Gain better insights and plan more appealing content by improving your research process.
Identify your competitor websites by searching on industry keywords and recording websites that frequently rank in search results.
Create a spreadsheet with columns for URL, Title, Referring Domains, Publish Date, and Organic Traffic.
Crawl competitor websites with Screaming Frog, using the Ahrefs API to pull the URL, title, number of referring domains, publish date, and organic traffic for each page, then add this information to your spreadsheet.
Add a column named LAR and calculate this metric for each post by dividing the number of referring domains by the average number of referring domains per post for that site.
LAR stands for Links Above Replacement. It’s a metric that allows you to control for site size when you’re looking for high-performing content. If you don’t use this, you risk having large sites dominate your top performers list, missing great content with high performance on smaller sites.
Use the =AVERAGEIF function to calculate the average number of referring domains per post on the fly, with the domain name as the criterion.
Add a column named bLAR and calculate this metric for each post by dividing the number of links to the post by the total number of links to the site that hosts it.
bLAR is a similar metric that stands for back-of-the-napkin LAR, and it helps you to find content that is pulling in an above average percentage of its site’s traffic. If a post represents 10% of a site’s total referring domains, it’s probably worthy of more of your attention than one that represents 0.001%.
There are a couple of ways to improve the (rather rough) bLAR metric:
- Instead of a domain-wide link count, pull links to the content subdomain or subdirectory (e.g., blog.example.com or example.com/blog/). You have to find those patterns manually, so this scales for up to 30 sites but probably not beyond that.
- Exclude links to sites’ homepages. Use Screaming Frog and the Ahrefs API to pull the link metrics for the homepage of each URL in your list. Then, subtract homepage links from the total link count. That populates the denominator with only non-homepage links, a more representative (albeit still imperfect) sample of links earned by content.
Copy URLs, publish dates, and number of referring domains to a new tab on your spreadsheet and sort by website then publish date.
We’re going to create moving averages to find content that did well at the time it was published, compared to other content on the website. For example, a page that brought in a few thousand visitors five years ago might have helped make the site popular and indirectly contributed to the site’s current tens of thousands of daily visitors.
Odds are, the content that helped create a powerful site is far different than what sustains it (or, worse, feeds off it). The former is also likely to be more relevant to you—you want to find the stuff that will build and expand your audience, not maintain the status quo.
Add a column called Moving Average and index each page’s performance: divide referring domains by the median of referring domains for all preceding pages on that site.
If B1 is the number of referring domains for the first post, B2 for the second post, and so on, your formula looks like this:
- = B1
- = B2/MEDIAN(B$1)
- = B3/MEDIAN(B$1:B2)
- = B4/MEDIAN(B$1:B3)
- = B5/MEDIAN(B$1:B4)…
Remember to restart this formula wherever the site changes, or copy each site’s page data to a different tab to make automation easier.
*You can use the median or the average.

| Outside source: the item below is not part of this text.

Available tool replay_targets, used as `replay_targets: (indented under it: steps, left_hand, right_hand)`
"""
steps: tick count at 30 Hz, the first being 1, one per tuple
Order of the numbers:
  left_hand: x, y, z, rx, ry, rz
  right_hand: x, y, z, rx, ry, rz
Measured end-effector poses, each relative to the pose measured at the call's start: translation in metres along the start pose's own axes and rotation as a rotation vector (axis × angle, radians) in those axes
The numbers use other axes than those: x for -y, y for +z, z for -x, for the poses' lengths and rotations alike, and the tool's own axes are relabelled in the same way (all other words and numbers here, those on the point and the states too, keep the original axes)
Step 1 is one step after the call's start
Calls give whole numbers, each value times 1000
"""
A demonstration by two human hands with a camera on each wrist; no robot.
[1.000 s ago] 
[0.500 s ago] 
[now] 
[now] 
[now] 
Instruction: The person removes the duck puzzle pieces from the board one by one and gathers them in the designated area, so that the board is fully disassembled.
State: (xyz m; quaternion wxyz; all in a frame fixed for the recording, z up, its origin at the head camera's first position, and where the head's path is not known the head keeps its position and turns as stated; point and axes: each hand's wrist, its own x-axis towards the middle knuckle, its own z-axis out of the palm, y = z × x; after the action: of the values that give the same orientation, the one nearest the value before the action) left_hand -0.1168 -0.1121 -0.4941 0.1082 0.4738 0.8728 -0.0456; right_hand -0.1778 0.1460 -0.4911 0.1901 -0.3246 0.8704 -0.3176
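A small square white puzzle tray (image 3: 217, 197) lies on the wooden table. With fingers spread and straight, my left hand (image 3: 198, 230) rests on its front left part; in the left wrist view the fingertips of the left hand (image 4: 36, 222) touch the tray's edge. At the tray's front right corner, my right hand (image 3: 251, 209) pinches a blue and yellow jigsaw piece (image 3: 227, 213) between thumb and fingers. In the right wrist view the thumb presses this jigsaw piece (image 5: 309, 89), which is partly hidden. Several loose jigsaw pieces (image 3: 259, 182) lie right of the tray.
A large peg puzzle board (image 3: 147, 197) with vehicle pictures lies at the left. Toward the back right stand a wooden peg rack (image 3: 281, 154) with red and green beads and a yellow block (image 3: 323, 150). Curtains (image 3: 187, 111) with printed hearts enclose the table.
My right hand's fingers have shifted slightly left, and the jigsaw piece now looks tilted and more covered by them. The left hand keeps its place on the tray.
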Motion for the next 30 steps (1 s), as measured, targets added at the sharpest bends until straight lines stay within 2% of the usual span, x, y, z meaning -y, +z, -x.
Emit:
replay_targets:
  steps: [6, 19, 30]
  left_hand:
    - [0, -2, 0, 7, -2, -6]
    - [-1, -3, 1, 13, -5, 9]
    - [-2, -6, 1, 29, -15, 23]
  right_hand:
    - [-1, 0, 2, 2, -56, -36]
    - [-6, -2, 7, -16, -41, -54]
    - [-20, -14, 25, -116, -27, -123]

Often, the median does a better job controlling for outliers. Every site has that one post that earned exponentially more links, shares, comments, etc. If you use the average, you’ll falsely inflate the results for a “typical” post on the site.
Go back to your original tab, add a column named RDs Per Organic Visit, and calculate this metric for each page: divide Referring Domains by Organic Traffic.
If the Referring Domains metric is in column G and Organic Traffic in column H, your formula would look like:
Say you want to know what Amazon-related content people just had to link to. If you look only at the typical export of most-linked content, you’ll see plenty of stuff that earned those passive links.
But with the added bit of context from organic traffic, you unearth content that piqued others’ interest—not just the stuff that’s been sitting at the top of a high-volume SERP for years.
Sort your spreadsheet tabs by LAR, bLAR, Moving Average, and RDs Per Organic Visit and record the top ten or twenty pages for each calculated metric.
If you’re looking at more or larger sites, you might want to record the top 50 or 100 instead.
Look for common themes and topics in the recorded pages.